In den siebziger Jahren nähert sich Baring dem Außenminister und späteren Bundespräsidenten Walter Scheel an, einem nach Barings Auffassung am meisten unterschätzen Politiker der bundesrepublikanischen Nachkriegsgeschichte.  Scheel, eine rheinische Frohnatur, die zu jedermann freundlich ist, ohne seine Distanz aufzugeben, ermöglicht Baring einen dreijährigen Aufenthalt im Bundespräsidialamt und die Abfassung seines Klassikers „Machtwechsel“, das 1974, ziemlich genau zur Krise der sozialliberalen Koalition erschien.

Nach dem Sturz Helmut Schmidts engagiert sich Baring für die FDP und wird 1983 aus der SPD ausgeschlossen. Auch hier wirkt das Buch, denkt man nur an Ausschluss von Thilo  Sarrazin, ungemein aktuell. Dieser Ausschluss macht Baring wenig zu schaffen, hat er doch aus nächster Nähe miterleben müssen,  wie verhängnisvoll die SPD etwa in Berlin auf kommunaler und hochschulpolitischer Ebene agierte. Der Vormarsch der radikalroten Achtundsechziger, die er als junger Professor erlebt hatte, begann nun auch in den Institutionen und sollte die gesamte Republik verändern.

So kommen die Neunzigerjahre und mit ihnen der Höhepunkt und das Ende der Ära Kohl. Schon damals wies Baring mit zunehmender Dringlichkeit auf Fehlentwicklungen hin und wird zum Lieblingsfeind linker Medien, die ihn gnadenlos mobben.  Bezeichnend, wie  an verschiedenen Stellen seines Buches, in denen Baring Vorträge und Projekte beschreibt, immer wieder von linken Störaktionen die Rede ist. Dies damals wie eine zeitgemäße Folklore deutscher Demokratie, hingenommen zu haben, begründete eine verhängnisvolle Entwicklung die bis heute zu weitgehenden Einschränkung  akademischer Meinungsfreiheit geführt hat. „Bürger, auf die Barrikaden!“ fordert Baring in einem viel gelesenen im Buch, das wirkungslos verpuffte.  Mehr und mehr wird er zum konservativen Sonderling, den die Medien wie ein Fossil aus uralten Zeiten vorführen und niedermachen. Dabei war das, was er in seinen Beiträgen über die Jahre formulierte, fast immer weitsichtig und zutreffend: die Warnung vor dem Euro, die Warnung vor einer unkontrollierbaren EZB,  die Warnung vor einer Moralisierung der Politik, vor der Staatsverschuldung und der demokratischen Gesamtkorruption durch die Parteienoligarchie.

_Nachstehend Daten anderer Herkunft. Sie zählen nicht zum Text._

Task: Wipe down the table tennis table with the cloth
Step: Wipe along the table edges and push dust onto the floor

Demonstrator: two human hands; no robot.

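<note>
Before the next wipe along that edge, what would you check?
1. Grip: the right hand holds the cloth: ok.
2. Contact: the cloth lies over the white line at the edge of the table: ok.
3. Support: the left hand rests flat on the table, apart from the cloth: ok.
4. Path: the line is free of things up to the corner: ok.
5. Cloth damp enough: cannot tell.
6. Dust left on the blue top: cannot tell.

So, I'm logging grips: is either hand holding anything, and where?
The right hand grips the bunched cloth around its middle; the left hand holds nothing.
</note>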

Am Ende hat es alles nichts genutzt, schließt Baring. Persönlich ist er in Frieden und Wohlstand alt geworden, musste aber erleben, wie sich ein Linksstaat etablierte, in dem die Presse Hofberichterstattung betreibt und der Inlandgeheimdienst Jagd auf die Opposition macht. Inzwischen wird Baring nicht einmal mehr zu den Talkshows eingeladen.  Als konservativer Professor mit seiner Achtung von Recht und Argumentation ist er ein Auslaufmodell. So muss auch seine Autobiografie gelesen werden, als ein unterhaltsamer, informativer, insgesamt aber melancholischer Abgesang auf die einst erfolgreiche bundesrepublikanische Demokratie.